» How to complete this task
Answer with one number only: the count of lines below that hold the word "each".

╭──

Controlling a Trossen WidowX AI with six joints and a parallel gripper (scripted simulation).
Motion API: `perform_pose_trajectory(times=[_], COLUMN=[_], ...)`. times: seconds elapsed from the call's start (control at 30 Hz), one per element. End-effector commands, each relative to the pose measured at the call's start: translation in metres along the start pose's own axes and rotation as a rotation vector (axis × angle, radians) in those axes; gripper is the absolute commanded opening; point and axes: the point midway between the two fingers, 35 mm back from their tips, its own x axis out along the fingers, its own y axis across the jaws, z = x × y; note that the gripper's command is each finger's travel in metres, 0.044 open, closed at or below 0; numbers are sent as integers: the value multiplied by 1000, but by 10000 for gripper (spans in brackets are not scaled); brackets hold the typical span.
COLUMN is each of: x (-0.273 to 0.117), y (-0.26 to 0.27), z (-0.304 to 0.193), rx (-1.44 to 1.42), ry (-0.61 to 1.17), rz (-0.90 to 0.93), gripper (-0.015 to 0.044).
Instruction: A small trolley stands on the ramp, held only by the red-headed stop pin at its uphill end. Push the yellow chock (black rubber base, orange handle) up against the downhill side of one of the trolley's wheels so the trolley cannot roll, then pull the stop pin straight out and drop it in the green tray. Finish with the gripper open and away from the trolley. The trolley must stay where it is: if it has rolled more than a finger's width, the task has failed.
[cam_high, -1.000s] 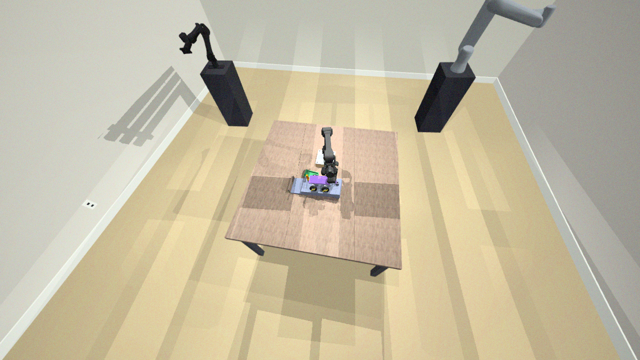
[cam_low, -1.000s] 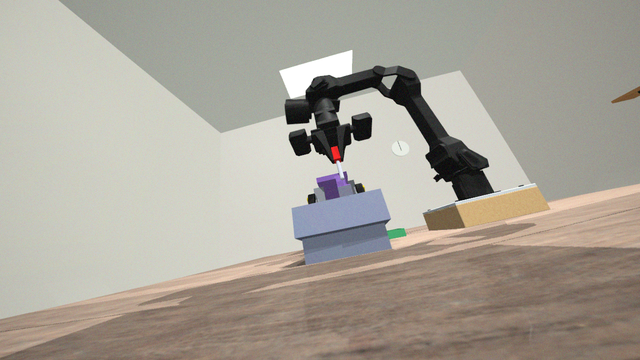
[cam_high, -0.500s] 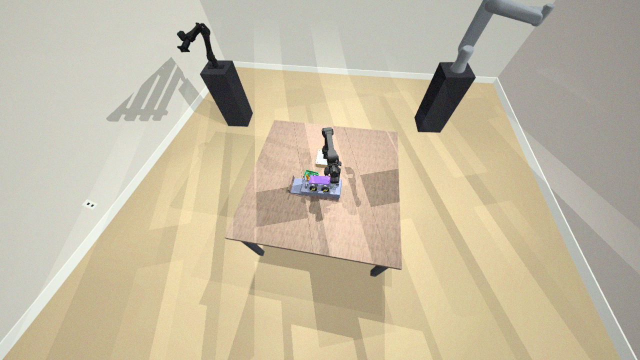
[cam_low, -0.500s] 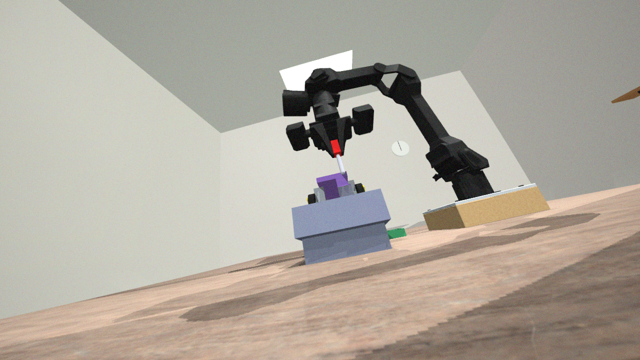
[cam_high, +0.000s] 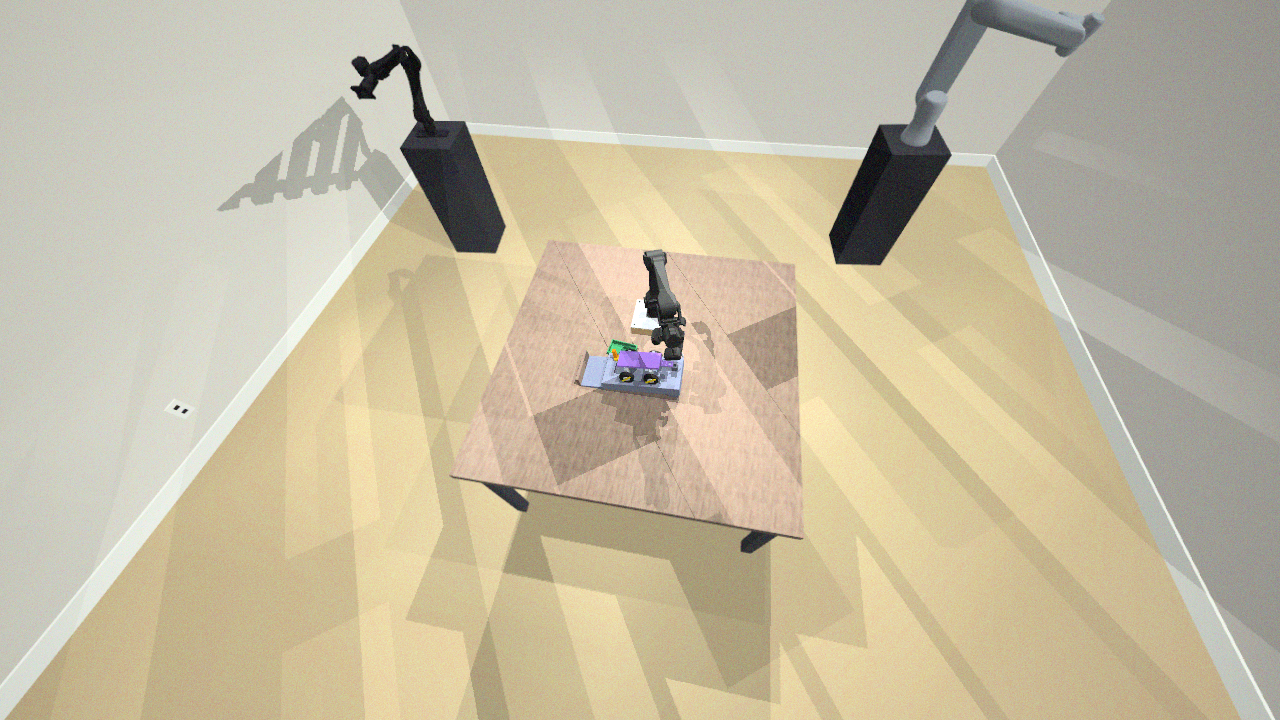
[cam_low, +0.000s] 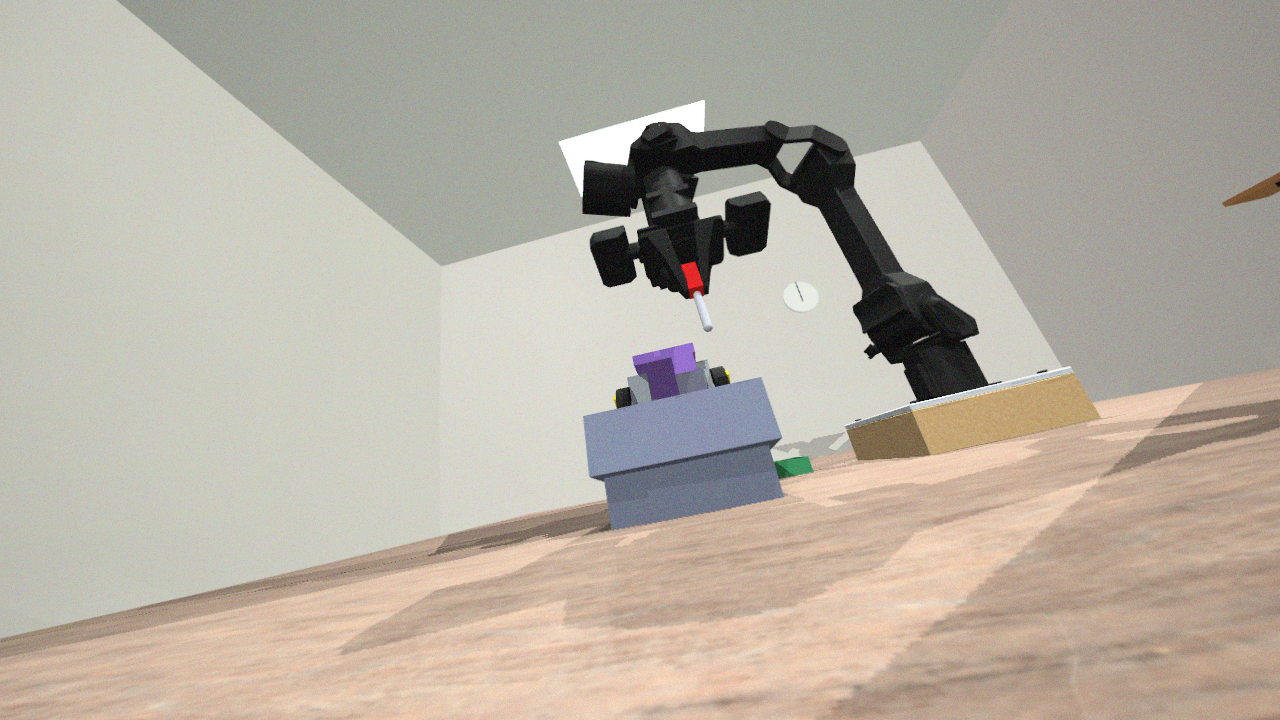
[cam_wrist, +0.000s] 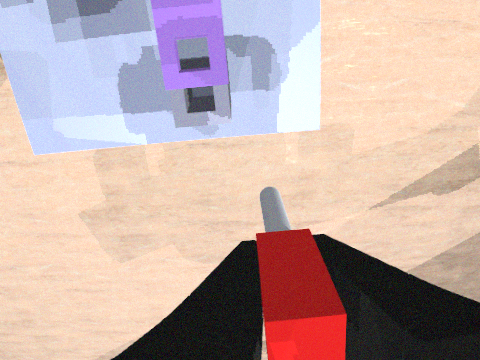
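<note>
My gripper (cam_low: 697, 288) (cam_wrist: 283, 252) is shut on the red head of the stop pin (cam_low: 691, 275) (cam_wrist: 302, 280). The pin's grey shaft points down, free in the air beyond the ramp's uphill end and above its top. The purple trolley (cam_high: 637, 359) (cam_low: 663, 359) (cam_wrist: 192, 25) stands on the blue-grey ramp (cam_high: 590, 369) (cam_low: 680, 429) (cam_wrist: 300, 100). A square hole shows in its end tongue, with another square opening just past it. The chock's orange handle (cam_high: 614, 355) shows at the trolley's downhill end; its base and wheel contact are too small to tell. The green tray (cam_high: 622, 344) (cam_low: 793, 466) is empty as far as I can see.
The arm's base plate (cam_high: 640, 318) (cam_low: 1002, 419) stands behind the ramp, on the same side as the tray. The wooden table (cam_high: 572, 447) (cam_low: 805, 608) (cam_wrist: 150, 310) carries everything. Two pedestals (cam_high: 456, 192) (cam_high: 886, 197) with other arms stand beyond the table.
</note>
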Motion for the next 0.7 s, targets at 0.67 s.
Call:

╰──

» Result for this exercise
2